Thanks to J. O. Araba and J. O. Oyesiku for the for their musical legacies. Thanks to the founders and all other innovators and performers of Jùjú music. Thanks to Christopher Alan Waterman and all those who are quoted in this post and thanks to the publishers of these examples on YouTube.

****
INFORMATION ABOUT JUJU MUSIC
From https://www.allmusic.com/style/juju-ma0000002646/songs
"Juju has been the most consistently popular musical style in Nigeria over the last half of the 20th century, with roots in the traditional, mostly drum-based music of the Yoruba (one of Nigeria's largest ethnic groups).

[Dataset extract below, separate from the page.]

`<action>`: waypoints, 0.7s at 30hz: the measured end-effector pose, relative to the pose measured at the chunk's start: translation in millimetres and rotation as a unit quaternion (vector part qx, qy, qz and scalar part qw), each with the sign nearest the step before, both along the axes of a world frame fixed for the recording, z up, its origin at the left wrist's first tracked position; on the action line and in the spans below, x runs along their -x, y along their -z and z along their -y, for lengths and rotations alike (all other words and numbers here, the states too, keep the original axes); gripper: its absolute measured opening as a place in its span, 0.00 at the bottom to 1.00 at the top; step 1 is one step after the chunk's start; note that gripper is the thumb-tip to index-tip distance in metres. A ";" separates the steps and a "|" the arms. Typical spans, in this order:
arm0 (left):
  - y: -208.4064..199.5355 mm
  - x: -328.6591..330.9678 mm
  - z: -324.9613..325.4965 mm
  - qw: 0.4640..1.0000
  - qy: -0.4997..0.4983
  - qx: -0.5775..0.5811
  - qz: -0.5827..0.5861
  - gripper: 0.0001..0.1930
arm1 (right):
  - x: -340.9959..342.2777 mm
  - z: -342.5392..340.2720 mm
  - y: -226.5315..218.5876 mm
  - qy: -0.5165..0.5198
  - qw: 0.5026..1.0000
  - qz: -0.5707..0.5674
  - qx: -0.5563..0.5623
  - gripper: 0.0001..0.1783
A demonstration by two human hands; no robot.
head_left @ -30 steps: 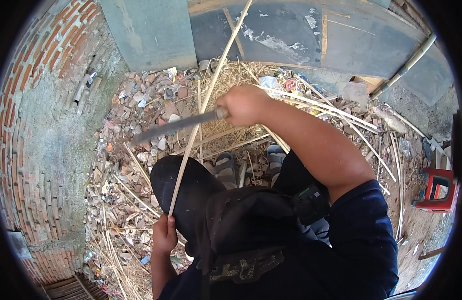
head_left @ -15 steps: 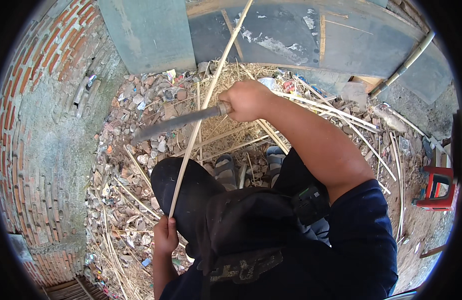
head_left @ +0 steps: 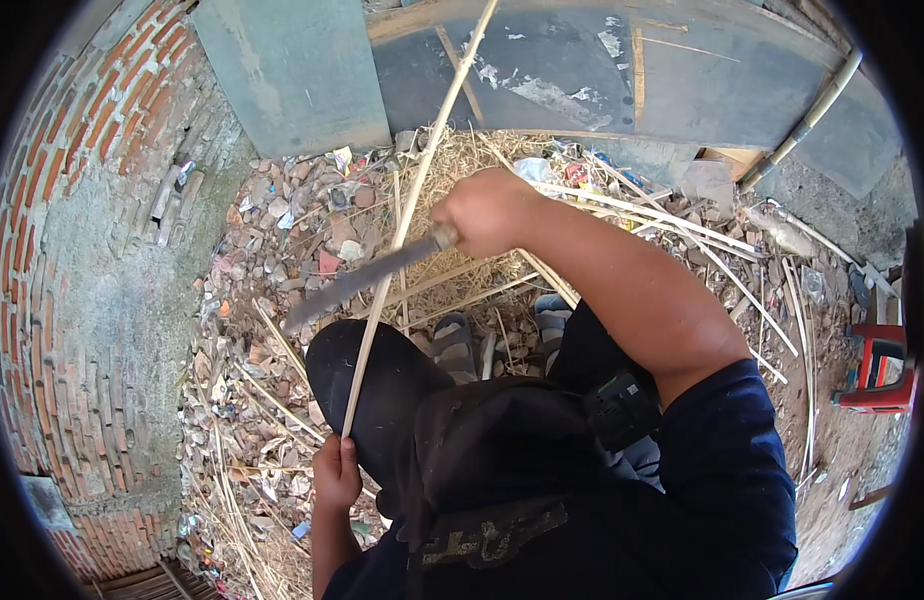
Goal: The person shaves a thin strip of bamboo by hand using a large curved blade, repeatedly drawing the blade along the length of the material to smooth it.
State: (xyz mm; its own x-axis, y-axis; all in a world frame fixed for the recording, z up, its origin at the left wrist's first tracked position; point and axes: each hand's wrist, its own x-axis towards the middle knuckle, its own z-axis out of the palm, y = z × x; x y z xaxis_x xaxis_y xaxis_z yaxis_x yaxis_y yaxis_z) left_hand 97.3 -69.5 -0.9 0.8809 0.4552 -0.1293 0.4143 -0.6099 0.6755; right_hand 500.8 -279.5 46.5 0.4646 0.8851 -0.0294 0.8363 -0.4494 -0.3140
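A long, pale bamboo strip (head_left: 418,180) slants from beside my knee up past the top edge of the view. My left hand (head_left: 336,474) is closed around its lower end, next to my bent left knee in black trousers. My right hand (head_left: 487,212) grips the handle of a machete (head_left: 354,286), fingers wrapped round it. The long dark blade points left and slightly down, crossing the strip above the knee. Whether its edge bites into the bamboo cannot be made out.
Rubble and litter (head_left: 282,235) cover the ground, with pale shavings (head_left: 452,170) and several loose bamboo strips (head_left: 672,215) at right. A brick wall (head_left: 102,300) stands at left, grey panels (head_left: 552,70) ahead. A red stool (head_left: 875,368) stands far right.
The machete's tip has swung down toward my knee, its blade now steeper across the strip. My right hand has shifted slightly down and left. My left hand stays at the strip's lower end.
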 end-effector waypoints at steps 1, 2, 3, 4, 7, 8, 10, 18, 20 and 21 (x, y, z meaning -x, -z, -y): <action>-0.6 -1.2 -1.3 1.000 0.010 -0.006 -0.003 0.22 | 2.5 -0.7 -0.3 -0.049 0.996 0.072 0.011 0.07; -1.4 -2.0 -2.1 1.000 0.018 -0.011 -0.006 0.22 | -18.1 -5.1 17.8 -0.016 0.999 -0.009 0.046 0.07; -3.4 -0.2 1.2 1.000 0.019 -0.008 -0.008 0.22 | -32.5 3.3 22.9 -0.016 0.999 -0.012 0.049 0.07; -6.4 0.1 3.7 1.000 0.012 -0.008 -0.006 0.22 | -47.0 11.2 26.1 0.087 0.993 -0.081 0.019 0.08; -6.5 -4.8 -1.7 1.000 0.018 -0.022 -0.003 0.23 | -56.2 23.0 22.2 0.190 0.977 -0.092 -0.011 0.11; -7.8 -3.8 -3.2 1.000 0.012 -0.019 -0.009 0.22 | -54.2 23.0 22.2 0.185 0.982 -0.043 -0.004 0.10; -6.6 -2.0 -2.9 1.000 0.012 -0.003 0.001 0.22 | -47.2 19.4 18.2 0.168 0.984 -0.052 -0.038 0.11; 8.5 1.7 -4.5 0.999 0.011 -0.032 0.016 0.21 | -3.7 1.9 6.5 -0.017 0.998 0.056 -0.025 0.05; 10.3 4.6 -4.3 0.999 0.007 -0.051 0.008 0.21 | -3.7 -2.8 3.5 -0.052 0.998 0.039 -0.017 0.07; 12.8 4.8 -3.5 0.998 0.003 -0.054 0.025 0.22 | -11.6 -0.6 3.6 -0.051 0.998 0.039 -0.016 0.07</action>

In its fully developed form, juju is a dance music played by large ensembles centered around guitar and percussion: several guitarists play interlocking, complex melodies over a thundering wall of rhythm, led by traditional Yoruba talking drums (whose heads can be tightened or loosened while they're being played, in order to change the drum's pitch and more closely mimic human speech patterns). Lyrics are important as well, drawing upon the large storehouse of Yoruba oral tradition -- poetry, proverbs, praise songs -- and the inherently musical qualities of the language, in which the meaning of some words changes with different pitches.

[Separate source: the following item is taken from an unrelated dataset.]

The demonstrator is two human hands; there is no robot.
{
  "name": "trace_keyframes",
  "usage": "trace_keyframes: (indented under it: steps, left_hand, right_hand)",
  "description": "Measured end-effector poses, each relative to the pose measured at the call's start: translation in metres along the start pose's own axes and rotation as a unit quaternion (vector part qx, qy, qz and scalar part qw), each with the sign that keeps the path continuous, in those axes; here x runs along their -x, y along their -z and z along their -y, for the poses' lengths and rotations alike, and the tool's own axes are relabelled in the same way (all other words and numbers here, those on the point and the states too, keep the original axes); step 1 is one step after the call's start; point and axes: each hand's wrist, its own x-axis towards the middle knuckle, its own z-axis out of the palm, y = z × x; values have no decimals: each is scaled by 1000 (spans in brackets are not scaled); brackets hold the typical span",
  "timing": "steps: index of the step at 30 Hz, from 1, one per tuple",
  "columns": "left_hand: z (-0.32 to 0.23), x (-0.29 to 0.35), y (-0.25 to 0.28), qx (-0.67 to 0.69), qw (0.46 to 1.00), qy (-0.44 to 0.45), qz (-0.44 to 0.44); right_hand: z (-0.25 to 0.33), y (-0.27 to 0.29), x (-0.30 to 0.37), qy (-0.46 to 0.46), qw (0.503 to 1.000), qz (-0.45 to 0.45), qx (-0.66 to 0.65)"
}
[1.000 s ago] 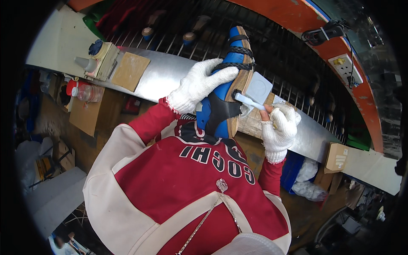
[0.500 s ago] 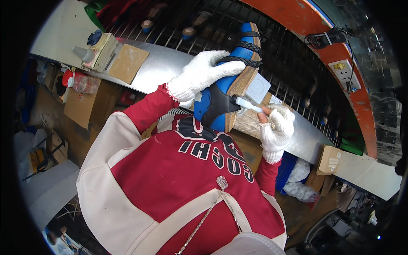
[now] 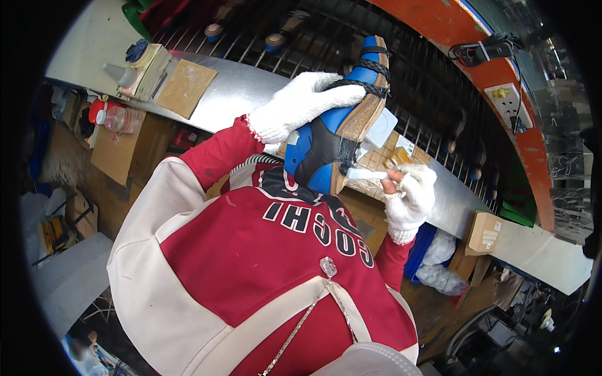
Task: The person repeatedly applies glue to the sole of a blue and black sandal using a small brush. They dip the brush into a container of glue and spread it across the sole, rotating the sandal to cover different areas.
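Note:
A sandal upper of black braided straps (image 3: 371, 65) and a black heel piece (image 3: 321, 150) sits on a blue shoe last (image 3: 338, 120) with a brown sole edge (image 3: 362, 119). My left hand (image 3: 302, 108), in a white knitted glove, grips the last near the straps, toe end pointing up and away. In the right, gloved hand (image 3: 411, 195), bare thumb and fingertip pinch a small brush (image 3: 370, 175) with a pale handle. Its dark bristles touch the sole edge near the heel. A darker patch marks the edge above them.
Beyond the metal ledge (image 3: 235, 84) runs a rack of dark bars holding other blue lasts (image 3: 274, 41). A white box (image 3: 381, 128) and an amber block (image 3: 399, 156) lie behind the brush. At left are a brown board (image 3: 186, 89) and clear bottle (image 3: 123, 120); at right, a carton (image 3: 484, 233).
The brush has moved down along the sole edge toward the heel end, its handle now more level. The last has tilted slightly, its toe shifting right. My left hand keeps its grip.

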Motion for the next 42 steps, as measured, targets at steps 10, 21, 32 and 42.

Early juju music, which emerged as far back as the 1920s, was essentially an intersection between Yoruba drumming and the socially oriented, string-based palm-wine style, which developed in the drinking houses at the time and influenced highlife music as well. Pioneers like Tunde King and Ojoge Daniel made the first juju recordings during the early '30, but while they achieved a measure of popularity, juju didn't really become a sensation until after World War II, with the advent of electric amplification. Tunde Nightingale was the first real juju star, and during the mid-'50s, he was eclipsed by the legendary I.K. Dairo, who greatly expanded the ensemble (from four musicians to around ten) and became the first juju artist to feature talking drums, electric guitars, and accordion -- essentially shaping the sound of the music into its most widely known form.

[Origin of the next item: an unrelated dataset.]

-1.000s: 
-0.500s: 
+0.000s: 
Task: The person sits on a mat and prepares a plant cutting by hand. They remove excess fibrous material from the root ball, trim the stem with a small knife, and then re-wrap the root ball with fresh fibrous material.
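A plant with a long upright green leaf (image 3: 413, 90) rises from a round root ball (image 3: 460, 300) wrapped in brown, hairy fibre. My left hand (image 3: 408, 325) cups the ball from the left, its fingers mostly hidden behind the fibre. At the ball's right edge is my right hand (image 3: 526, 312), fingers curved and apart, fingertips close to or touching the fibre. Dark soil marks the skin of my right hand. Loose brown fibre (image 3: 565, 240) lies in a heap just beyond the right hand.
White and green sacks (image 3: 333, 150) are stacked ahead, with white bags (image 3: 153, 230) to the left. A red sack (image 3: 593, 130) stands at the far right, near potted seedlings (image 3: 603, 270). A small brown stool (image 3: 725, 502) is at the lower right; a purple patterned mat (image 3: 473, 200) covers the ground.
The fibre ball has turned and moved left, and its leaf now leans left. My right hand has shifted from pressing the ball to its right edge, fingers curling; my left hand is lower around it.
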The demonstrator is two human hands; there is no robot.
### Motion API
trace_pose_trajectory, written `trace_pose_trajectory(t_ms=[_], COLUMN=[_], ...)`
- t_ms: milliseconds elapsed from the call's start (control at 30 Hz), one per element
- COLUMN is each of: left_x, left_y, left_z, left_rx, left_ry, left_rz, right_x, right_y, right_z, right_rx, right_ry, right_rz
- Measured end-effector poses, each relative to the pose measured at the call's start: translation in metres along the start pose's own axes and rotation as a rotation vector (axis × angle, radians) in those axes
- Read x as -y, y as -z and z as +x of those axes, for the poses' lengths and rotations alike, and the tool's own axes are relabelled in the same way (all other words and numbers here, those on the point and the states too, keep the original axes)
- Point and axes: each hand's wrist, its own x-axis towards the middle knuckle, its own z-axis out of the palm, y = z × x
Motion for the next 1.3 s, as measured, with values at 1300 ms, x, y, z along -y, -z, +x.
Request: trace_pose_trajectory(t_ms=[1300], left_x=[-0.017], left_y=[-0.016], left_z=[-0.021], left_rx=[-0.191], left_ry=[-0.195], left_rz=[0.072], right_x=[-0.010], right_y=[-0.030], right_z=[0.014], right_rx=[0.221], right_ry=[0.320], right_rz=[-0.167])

Chief Commander Ebenezer Obey and King Sunny Ade both began performing around the mid-'60s, and the rivalry that developed between the two during the '70s became a period of intense creative fertility for juju music. Releasing several albums per year, each constantly attempted to outdo the other by expanding their bands, adding new instruments (including keyboards and Hawaiian steel guitars), and increasing the lengths of their songs (each new innovation was dubbed a different "system," spawning hundreds of imitators around Yoruba territory).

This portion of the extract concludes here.